(Data excerpt begins)

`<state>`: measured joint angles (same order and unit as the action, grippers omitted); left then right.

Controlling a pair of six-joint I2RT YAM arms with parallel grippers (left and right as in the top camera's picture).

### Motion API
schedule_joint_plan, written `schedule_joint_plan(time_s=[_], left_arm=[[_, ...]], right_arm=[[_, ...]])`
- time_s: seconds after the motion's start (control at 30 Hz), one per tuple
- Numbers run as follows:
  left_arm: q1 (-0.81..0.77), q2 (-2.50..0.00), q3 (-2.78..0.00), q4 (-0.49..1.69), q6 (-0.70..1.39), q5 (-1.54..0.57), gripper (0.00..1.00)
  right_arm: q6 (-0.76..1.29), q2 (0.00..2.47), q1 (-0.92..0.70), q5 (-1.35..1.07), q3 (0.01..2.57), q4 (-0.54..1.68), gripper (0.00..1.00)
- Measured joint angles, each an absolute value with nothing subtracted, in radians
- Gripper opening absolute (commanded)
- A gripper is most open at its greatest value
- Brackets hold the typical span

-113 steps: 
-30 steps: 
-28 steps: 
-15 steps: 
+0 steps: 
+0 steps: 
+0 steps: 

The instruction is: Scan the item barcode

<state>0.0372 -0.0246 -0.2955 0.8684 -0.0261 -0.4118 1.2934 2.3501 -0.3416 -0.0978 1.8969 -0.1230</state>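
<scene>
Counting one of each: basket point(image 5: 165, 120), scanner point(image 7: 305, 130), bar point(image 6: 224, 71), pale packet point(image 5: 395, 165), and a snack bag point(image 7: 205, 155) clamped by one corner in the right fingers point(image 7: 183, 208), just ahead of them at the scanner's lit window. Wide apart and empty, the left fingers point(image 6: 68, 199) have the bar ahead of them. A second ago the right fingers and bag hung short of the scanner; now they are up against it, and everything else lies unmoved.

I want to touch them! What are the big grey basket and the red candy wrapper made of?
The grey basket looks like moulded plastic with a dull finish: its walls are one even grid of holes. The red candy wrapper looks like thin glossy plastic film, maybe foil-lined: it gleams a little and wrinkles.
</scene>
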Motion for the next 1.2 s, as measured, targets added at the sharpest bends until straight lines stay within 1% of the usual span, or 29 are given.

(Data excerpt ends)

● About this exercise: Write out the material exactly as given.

● Answer for the task:
`<state>`: measured joint angles (same order and unit as the action, grippers omitted); left then right.

Controlling a pair of six-joint I2RT YAM arms with parallel grippers (left and right as in the top camera's picture).

### Motion API
schedule_joint_plan, written `schedule_joint_plan(time_s=[_], left_arm=[[_, ...]], right_arm=[[_, ...]])`
- time_s: seconds after the motion's start (control at 30 Hz), one per tuple
- Numbers run as follows:
  left_arm: q1 (-0.81..0.77), q2 (-2.50..0.00), q3 (-2.78..0.00), q4 (-0.49..1.69), q6 (-0.70..1.39), q5 (-1.54..0.57), gripper (0.00..1.00)
  right_arm: q6 (-0.76..1.29), q2 (0.00..2.47), q1 (-0.92..0.70), q5 (-1.35..1.07), q3 (0.01..2.57), q4 (-0.54..1.68), gripper (0.00..1.00)
- Measured joint angles, each an absolute value with nothing subtracted, in radians
- Gripper opening absolute (commanded)
- A gripper is most open at its greatest value
- Brackets hold the typical span

-113 steps: 
-30 steps: 
-28 steps: 
-15 steps: 
+0 steps: 
+0 steps: 
+0 steps: 

The instruction is: Scan the item barcode

<state>0.0372 -0.0246 -0.2955 0.8684 -0.0261 -0.4118 1.2934 2.3501 -0.3416 -0.0978 1.8969 -0.1230</state>
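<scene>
Counting one of each: basket point(image 5: 165, 120), scanner point(image 7: 305, 130), bar point(image 6: 224, 71), pale packet point(image 5: 395, 165), and a snack bag point(image 7: 205, 155) clamped by one corner in the right fingers point(image 7: 183, 208), just ahead of them at the scanner's lit window. Wide apart and empty, the left fingers point(image 6: 68, 199) have the bar ahead of them. A second ago the right fingers and bag hung short of the scanner; now they are up against it, and everything else lies unmoved.

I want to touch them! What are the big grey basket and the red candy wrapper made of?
The grey basket looks like moulded plastic with a dull finish: its walls are one even grid of holes. The red candy wrapper looks like thin glossy plastic film, maybe foil-lined: it gleams a little and wrinkles.
</scene>
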Motion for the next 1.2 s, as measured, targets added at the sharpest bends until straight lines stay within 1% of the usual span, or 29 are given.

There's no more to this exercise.